* _Records for this task_:
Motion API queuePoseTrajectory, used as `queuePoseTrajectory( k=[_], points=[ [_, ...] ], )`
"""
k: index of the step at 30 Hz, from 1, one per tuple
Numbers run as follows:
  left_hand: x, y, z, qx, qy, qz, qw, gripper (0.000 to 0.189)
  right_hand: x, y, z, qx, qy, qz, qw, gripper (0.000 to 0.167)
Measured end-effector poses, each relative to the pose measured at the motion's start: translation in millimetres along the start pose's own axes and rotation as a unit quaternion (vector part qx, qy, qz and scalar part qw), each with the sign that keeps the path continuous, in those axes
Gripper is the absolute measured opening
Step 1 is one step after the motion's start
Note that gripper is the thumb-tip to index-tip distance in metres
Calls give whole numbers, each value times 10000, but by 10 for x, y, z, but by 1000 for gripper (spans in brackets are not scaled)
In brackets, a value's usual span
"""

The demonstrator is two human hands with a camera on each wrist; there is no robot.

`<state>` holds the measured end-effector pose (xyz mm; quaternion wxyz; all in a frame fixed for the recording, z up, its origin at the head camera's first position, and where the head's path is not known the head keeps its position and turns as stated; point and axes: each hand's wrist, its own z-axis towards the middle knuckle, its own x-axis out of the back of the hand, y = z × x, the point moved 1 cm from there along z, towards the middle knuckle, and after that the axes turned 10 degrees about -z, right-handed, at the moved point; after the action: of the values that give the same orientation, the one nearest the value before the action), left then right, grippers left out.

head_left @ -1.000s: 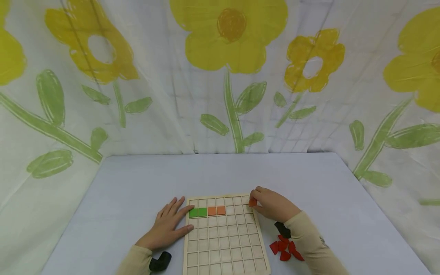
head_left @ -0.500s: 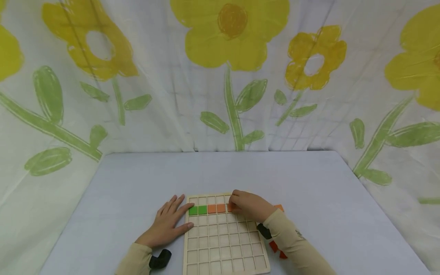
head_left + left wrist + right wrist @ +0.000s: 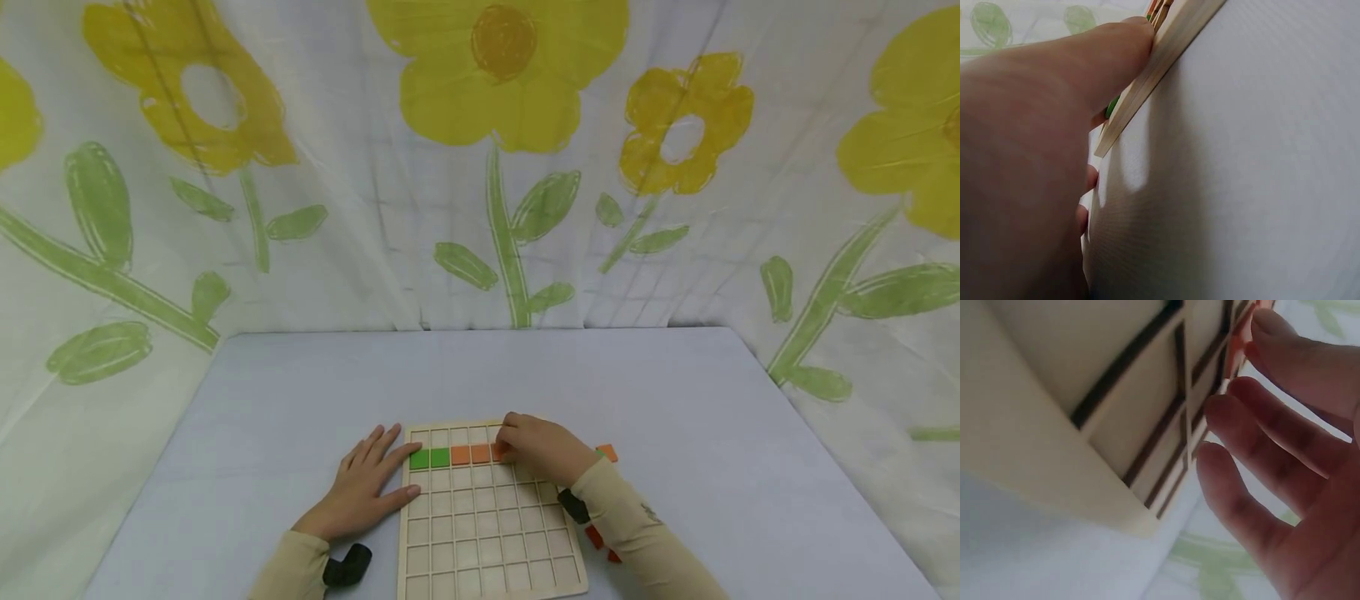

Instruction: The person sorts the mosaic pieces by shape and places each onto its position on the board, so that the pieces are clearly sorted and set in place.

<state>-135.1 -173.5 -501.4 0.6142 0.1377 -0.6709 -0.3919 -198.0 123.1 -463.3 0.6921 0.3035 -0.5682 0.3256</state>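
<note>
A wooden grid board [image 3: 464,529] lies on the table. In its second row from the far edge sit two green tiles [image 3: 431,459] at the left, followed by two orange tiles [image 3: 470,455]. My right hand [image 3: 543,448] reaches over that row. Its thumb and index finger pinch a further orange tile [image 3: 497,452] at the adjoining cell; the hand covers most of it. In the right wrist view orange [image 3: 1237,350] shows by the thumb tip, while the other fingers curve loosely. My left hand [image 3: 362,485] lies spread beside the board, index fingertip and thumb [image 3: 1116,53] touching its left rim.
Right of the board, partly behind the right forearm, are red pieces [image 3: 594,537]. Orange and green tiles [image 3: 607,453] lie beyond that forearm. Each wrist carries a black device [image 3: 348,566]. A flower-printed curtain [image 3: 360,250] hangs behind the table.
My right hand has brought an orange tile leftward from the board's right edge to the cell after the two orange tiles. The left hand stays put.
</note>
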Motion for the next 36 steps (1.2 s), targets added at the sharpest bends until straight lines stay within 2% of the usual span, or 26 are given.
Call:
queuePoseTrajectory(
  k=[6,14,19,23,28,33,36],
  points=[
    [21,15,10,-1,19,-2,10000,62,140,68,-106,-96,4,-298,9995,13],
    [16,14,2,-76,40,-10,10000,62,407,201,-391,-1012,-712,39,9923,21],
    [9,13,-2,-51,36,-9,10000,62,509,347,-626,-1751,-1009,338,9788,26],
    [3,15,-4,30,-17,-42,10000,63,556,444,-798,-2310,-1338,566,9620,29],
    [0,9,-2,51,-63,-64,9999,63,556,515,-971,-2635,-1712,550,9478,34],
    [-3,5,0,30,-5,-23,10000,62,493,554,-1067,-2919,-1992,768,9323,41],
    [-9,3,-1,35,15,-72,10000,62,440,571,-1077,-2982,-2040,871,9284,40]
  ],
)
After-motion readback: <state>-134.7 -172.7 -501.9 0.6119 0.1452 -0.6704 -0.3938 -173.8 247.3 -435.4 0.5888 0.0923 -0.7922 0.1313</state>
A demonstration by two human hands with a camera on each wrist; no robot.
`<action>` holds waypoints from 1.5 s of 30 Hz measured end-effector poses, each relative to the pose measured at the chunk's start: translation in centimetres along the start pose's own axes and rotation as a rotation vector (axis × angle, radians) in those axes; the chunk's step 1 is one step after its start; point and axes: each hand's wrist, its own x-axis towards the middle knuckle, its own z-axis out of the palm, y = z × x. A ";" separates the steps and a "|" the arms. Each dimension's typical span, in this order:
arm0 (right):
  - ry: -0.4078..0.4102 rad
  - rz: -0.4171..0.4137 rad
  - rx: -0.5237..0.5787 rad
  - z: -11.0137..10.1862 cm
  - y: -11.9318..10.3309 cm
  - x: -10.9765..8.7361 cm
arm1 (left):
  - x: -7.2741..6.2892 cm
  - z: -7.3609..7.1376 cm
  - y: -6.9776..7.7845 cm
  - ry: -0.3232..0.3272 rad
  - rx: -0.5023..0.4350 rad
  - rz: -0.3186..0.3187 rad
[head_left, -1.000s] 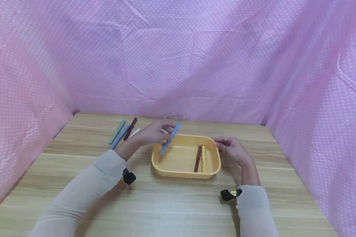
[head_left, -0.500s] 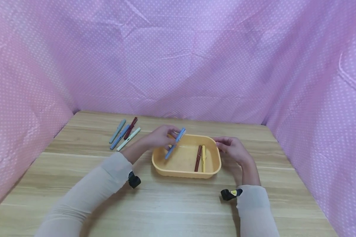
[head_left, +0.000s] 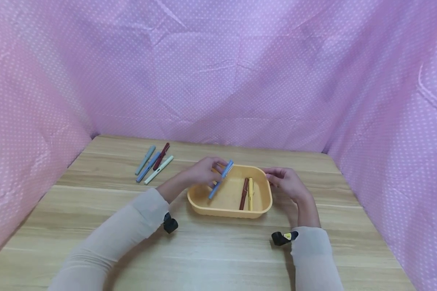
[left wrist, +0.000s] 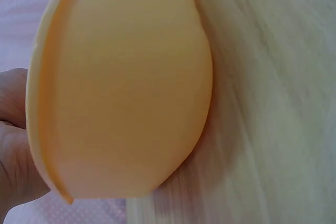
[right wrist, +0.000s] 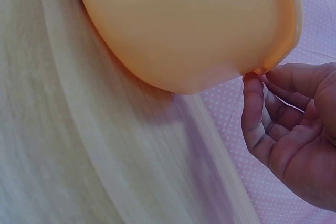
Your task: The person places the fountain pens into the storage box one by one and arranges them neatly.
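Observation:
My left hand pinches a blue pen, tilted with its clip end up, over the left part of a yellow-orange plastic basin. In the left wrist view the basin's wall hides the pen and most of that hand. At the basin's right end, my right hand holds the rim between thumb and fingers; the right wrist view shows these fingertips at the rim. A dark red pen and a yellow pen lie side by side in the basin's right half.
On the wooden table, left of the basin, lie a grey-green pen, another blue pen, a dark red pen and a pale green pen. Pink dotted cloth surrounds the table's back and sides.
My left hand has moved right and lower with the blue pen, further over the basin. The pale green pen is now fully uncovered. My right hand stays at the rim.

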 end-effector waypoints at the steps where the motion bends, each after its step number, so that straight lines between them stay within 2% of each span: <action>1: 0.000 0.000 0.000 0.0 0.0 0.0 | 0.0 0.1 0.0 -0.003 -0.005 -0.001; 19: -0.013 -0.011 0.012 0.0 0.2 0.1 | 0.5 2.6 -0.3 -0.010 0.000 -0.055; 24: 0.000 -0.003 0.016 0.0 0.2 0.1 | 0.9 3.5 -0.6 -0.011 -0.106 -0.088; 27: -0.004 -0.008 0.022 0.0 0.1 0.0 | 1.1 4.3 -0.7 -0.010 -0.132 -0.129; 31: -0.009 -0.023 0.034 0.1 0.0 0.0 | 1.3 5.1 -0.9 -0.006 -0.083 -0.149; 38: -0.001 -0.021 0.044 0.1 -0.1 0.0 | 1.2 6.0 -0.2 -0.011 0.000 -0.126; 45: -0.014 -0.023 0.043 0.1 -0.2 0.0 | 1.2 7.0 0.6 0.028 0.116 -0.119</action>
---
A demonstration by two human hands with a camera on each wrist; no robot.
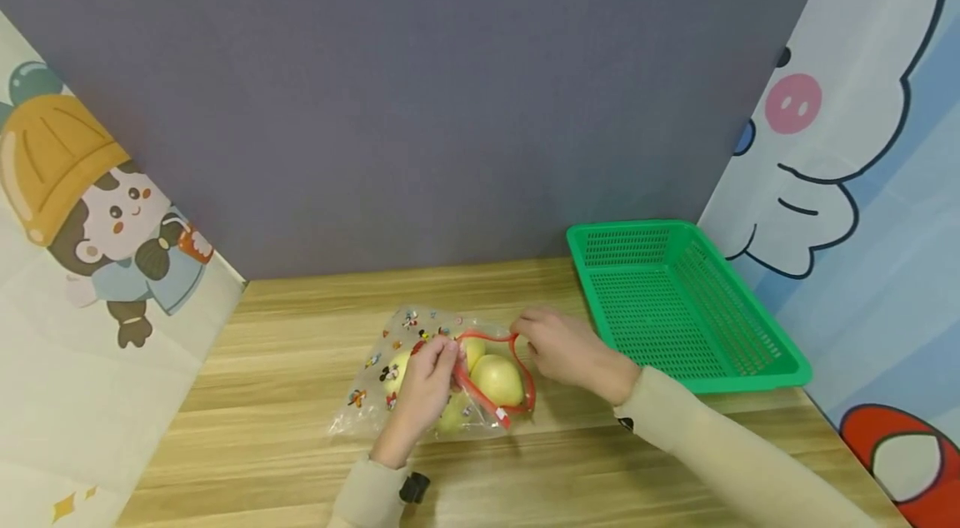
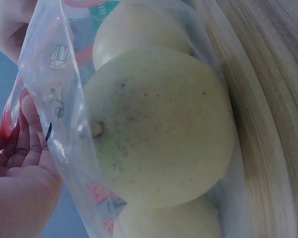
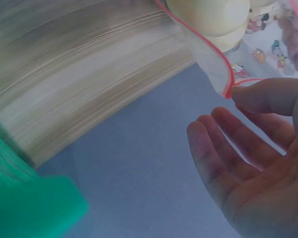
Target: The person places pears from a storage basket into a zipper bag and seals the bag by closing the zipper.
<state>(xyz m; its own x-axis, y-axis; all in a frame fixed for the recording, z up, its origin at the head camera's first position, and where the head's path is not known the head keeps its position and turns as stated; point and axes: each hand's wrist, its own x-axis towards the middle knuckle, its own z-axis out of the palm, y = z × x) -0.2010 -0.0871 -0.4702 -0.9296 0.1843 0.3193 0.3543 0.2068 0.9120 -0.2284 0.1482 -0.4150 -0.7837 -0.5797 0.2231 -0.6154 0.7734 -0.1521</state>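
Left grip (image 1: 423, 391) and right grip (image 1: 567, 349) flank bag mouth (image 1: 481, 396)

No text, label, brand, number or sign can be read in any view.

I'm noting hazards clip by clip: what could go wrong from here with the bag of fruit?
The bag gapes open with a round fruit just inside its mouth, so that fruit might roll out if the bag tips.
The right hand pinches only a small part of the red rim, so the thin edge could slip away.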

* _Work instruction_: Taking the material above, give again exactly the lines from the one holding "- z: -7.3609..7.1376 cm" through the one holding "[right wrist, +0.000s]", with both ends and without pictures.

* _Response to the exercise_:
  - z: -7.3609..7.1376 cm
  - y: -6.9776..7.7845 cm
  - ry: -0.3232..0.3272 rad
  - rx: -0.5023..0.4350 rad
  - rz: -0.3186..0.3187 rad
[head_left, -1.000s] 
[head_left, -0.500s] 
[head_left, +0.000s] 
[left wrist, +0.000s] 
[right wrist, +0.000s] 

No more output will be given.